▶ _How to complete this task_:
Copy out exactly the lines below that run from the one holding "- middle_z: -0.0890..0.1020" to the one holding "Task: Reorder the", keeping both of those lines and no others.
── Data shown
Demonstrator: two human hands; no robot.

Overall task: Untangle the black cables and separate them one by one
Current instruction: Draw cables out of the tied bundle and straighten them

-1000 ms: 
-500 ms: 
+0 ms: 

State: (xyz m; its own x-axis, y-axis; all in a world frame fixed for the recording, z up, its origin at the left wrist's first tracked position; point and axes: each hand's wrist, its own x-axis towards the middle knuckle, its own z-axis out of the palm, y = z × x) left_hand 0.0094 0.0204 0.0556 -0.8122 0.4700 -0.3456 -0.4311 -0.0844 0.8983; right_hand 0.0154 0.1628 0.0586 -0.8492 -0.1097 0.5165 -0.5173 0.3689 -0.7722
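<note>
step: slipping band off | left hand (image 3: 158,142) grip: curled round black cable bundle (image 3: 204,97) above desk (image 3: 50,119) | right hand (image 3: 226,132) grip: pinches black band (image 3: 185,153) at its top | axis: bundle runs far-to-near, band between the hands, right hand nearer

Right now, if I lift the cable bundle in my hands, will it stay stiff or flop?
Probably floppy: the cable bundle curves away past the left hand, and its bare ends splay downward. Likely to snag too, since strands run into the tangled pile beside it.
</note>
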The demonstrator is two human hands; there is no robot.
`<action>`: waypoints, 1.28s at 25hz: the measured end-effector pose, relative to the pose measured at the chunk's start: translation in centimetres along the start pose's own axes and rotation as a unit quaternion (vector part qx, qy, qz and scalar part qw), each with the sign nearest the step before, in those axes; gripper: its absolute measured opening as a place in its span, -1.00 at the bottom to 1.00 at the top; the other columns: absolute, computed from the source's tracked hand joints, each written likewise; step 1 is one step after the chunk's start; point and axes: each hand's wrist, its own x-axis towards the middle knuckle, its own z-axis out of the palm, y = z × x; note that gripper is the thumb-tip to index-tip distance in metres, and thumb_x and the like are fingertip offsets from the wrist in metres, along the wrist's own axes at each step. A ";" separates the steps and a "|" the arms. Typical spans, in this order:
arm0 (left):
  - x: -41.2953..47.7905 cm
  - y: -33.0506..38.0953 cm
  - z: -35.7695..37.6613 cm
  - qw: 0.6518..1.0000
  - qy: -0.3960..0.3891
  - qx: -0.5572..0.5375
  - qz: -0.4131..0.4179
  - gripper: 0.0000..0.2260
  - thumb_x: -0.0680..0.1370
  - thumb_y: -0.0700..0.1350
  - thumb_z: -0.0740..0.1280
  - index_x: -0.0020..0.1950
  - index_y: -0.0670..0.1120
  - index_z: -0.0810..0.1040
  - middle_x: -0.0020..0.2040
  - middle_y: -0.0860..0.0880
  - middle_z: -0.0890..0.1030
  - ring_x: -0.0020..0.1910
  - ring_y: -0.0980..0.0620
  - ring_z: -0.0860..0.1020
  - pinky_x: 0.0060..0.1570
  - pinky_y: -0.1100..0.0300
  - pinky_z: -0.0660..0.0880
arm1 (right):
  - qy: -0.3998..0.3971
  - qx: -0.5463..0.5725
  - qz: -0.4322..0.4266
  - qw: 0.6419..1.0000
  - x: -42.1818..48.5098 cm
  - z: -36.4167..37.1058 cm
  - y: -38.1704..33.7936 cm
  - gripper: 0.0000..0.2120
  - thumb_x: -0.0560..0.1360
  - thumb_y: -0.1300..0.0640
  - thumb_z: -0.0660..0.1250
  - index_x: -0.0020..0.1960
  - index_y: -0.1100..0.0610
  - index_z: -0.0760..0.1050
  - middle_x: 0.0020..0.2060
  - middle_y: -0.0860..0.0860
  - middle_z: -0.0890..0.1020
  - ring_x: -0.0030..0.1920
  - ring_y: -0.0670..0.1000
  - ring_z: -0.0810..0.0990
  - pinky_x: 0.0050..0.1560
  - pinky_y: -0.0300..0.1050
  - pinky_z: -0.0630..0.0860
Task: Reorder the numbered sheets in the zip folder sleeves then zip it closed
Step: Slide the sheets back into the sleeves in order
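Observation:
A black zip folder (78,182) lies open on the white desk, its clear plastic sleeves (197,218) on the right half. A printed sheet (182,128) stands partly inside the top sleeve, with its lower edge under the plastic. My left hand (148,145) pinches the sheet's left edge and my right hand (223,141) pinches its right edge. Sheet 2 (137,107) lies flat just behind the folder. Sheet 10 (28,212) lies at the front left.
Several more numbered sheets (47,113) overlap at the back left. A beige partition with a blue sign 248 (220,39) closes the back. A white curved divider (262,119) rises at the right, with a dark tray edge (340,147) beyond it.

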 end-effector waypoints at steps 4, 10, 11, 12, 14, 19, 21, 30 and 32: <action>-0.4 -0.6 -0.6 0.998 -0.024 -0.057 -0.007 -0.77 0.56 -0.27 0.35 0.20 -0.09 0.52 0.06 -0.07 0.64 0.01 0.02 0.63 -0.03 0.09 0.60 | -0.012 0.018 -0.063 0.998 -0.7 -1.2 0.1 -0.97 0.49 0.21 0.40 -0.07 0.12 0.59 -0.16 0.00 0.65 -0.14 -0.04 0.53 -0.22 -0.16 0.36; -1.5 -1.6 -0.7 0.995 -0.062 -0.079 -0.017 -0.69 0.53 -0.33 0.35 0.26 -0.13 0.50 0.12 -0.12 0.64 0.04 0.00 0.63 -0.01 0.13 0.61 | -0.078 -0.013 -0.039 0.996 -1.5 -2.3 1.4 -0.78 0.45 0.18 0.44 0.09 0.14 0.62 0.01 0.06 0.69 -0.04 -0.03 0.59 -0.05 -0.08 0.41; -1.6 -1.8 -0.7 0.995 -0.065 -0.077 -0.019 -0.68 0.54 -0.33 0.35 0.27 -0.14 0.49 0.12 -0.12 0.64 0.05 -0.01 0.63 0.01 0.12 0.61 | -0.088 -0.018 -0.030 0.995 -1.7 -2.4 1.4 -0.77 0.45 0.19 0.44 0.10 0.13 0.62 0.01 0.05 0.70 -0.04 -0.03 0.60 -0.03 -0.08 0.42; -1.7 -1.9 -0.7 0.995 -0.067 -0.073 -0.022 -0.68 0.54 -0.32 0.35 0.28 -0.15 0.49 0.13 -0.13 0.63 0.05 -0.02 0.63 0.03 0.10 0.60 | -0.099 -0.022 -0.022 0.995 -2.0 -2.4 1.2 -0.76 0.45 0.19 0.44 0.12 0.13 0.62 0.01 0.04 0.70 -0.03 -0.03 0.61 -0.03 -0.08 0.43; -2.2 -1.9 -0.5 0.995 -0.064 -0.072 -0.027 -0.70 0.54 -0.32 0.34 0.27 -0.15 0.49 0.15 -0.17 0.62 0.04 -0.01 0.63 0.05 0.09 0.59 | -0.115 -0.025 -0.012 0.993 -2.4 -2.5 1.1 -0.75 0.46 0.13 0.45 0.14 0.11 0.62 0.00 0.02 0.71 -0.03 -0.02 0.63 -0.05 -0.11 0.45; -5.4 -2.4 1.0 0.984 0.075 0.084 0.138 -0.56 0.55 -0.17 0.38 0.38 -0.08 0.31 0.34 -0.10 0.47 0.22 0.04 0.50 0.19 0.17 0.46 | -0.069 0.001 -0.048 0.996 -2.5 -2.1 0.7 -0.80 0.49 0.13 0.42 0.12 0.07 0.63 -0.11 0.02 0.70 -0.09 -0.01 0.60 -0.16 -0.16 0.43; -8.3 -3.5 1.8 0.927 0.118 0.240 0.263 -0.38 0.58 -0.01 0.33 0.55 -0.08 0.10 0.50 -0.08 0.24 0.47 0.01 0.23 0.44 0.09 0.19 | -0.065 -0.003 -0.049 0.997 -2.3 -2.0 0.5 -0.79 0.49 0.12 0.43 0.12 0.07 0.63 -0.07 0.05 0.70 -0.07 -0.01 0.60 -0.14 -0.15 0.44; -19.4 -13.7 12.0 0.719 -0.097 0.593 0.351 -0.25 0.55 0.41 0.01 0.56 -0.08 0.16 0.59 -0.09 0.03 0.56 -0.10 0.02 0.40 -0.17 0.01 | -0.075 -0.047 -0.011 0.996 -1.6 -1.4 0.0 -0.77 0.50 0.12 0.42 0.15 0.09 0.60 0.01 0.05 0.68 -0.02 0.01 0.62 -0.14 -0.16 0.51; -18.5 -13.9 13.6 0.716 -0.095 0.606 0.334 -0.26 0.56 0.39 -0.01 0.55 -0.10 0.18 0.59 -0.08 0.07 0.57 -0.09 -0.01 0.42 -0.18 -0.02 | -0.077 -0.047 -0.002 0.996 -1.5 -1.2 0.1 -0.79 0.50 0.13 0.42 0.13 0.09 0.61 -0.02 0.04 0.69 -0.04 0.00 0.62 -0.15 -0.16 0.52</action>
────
▶ _Output_:
  - middle_z: -0.0890..0.1020
  - ring_x: -0.0030..0.1920
  - ring_y: -0.0670..0.1000
  - ring_z: -0.0810..0.0990
  - pinky_x: 0.0050..0.1560
  - pinky_y: -0.0300..0.1050
  - pinky_z: -0.0630..0.0860
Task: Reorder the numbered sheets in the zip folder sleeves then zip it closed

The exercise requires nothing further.